Pourtant, une autre vision de la pensée est possible, celle des modèles mentaux, formulée par P. Johnson-Laird dans les années 1980. Elle postule que nous n’avons pas besoin des règles de la logique formelle pour raisonner. Mais que nous utilisons des modèles mentaux, c’est-à-dire des représentations visuelles et spatiales de la situation à analyser, qui permettent d’aboutir à des conclusions logiquement valides. En effet, nous estimons qu’une conclusion est exacte si elle est vraie dans toutes les interprétations imaginables. Ceci expliquerait pourquoi nous résolvons plus facilement l’énigme du bar, très concrète, que la tâche abstraite des cartes, qui ne comporte aucun élément connu ou familier permettant d’élaborer un modèle mental.
À côté des modèles mentaux, il y a aussi les heuristiques, qui sont des procédés qui ont fait leurs preuves, et les schémas, qui sont des connaissances invariantes sur le monde. En plus d’être concret, il faut aussi qu’un problème renvoie à nos connaissances sur le monde. C’est ce que les psychologues français Emmanuel Sander et Christelle Bosc-Miné ont montré en 2007, à l’aide de tâches dérivées du Mastermind.

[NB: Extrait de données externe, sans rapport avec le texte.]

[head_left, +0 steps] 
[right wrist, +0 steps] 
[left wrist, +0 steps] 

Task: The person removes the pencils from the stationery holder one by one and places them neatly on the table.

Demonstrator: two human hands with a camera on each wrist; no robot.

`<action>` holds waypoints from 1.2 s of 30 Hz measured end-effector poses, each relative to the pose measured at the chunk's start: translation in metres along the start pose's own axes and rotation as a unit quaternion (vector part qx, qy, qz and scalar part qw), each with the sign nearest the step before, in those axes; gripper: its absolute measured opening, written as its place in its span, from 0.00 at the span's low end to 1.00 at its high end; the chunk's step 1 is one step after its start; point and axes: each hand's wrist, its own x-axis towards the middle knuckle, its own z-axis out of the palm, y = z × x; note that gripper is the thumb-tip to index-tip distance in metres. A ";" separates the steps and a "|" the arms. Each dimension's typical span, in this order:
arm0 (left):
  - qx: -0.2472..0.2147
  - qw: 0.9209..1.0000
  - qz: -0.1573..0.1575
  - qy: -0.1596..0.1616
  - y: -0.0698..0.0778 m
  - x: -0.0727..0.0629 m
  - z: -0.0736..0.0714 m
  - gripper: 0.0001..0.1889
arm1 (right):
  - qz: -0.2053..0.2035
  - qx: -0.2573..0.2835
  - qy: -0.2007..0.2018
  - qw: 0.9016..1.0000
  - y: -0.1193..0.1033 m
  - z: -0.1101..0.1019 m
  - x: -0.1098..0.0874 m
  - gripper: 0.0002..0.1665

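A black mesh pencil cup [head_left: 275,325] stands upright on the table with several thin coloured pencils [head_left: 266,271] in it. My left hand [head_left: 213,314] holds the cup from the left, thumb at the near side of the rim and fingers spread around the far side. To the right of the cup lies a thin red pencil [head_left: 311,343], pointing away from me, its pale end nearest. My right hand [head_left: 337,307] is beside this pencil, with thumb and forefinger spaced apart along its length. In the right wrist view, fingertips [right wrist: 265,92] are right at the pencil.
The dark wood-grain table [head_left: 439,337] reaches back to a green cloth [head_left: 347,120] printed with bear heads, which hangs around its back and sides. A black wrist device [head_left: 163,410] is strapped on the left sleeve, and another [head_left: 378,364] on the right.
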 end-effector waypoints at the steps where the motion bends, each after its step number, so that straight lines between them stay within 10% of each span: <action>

Des schémas et des heuristiques, nous en utilisons quotidiennement pour résoudre des problèmes. Supposons que j’aie égaré un trousseau de clés dans mon appartement. Pour le retrouver, je peux explorer systématiquement, pièce par pièce, tous les recoins. Cela prend du temps et de l’énergie, mais c’est efficace. Je peux aussi rechercher d’abord dans les endroits les plus habituels : dans mes poches, sur les meubles, etc. Cette stratégie basée sur l’expérience est plus efficace et plus rapide, mais aussi plus incertaine (si les clés ont glissé sous un meuble).

Une rationalité limitée

Cette idée est conforme aux théories du neurologue Antonio Damasio, qui affirme que le raisonnement à la Descartes, froid, calculé, précis, n’est pas forcément le plus efficace. Selon lui, nos affects aident notre raisonnement. Sur la base de nos émotions et de nos expériences passées, notre cerveau restreint automatiquement le champ des possibles et nous aide ainsi à choisir : c’est la théorie des marqueurs somatiques. A. Damasio décrit ainsi un patient, Elliot, dénué d’émotions suite à une lésion cérébrale. Elliot ne parvient plus à prendre les bonnes décisions. Il peine à trouver les plus pertinentes, il évalue mal les risques. Une bonne part de nos raisonnements reposerait ainsi sur des connaissances, des habitudes de pensée, des croyances, des émotions plutôt que sur les lois pures de la raison. C’est ce qu’on appelle la cognition chaude.
Entre logique mentale d’un côté, modèles mentaux et heuristiques de l’autre, faut-il choisir ? Rien ne nous y oblige, et rien ne s’oppose à ce que différents modes de fonctionnement coexistent, coopèrent, voire s’opposent dans certains cas. Pour le psychologue français Christian George, le raisonnement humain est polymorphique. Et selon les situations, les différents modes sont plus ou moins adaptés.
Nous ne sommes ni des machines logiques infaillibles, ni des êtres totalement irrationnels. Notre rationalité est simplement limitée. Finalement, notre cerveau est peut-être « une machine à se tromper », et donc à apprendre. La « bonne » intelligence est peut-être celle qui permet de s’adapter au monde, plus qu’une intelligence purement logique et abstraite. Peut-être aussi celle qui autorise flexibilité et créativité, et permet de conclure que Socrate est un chat.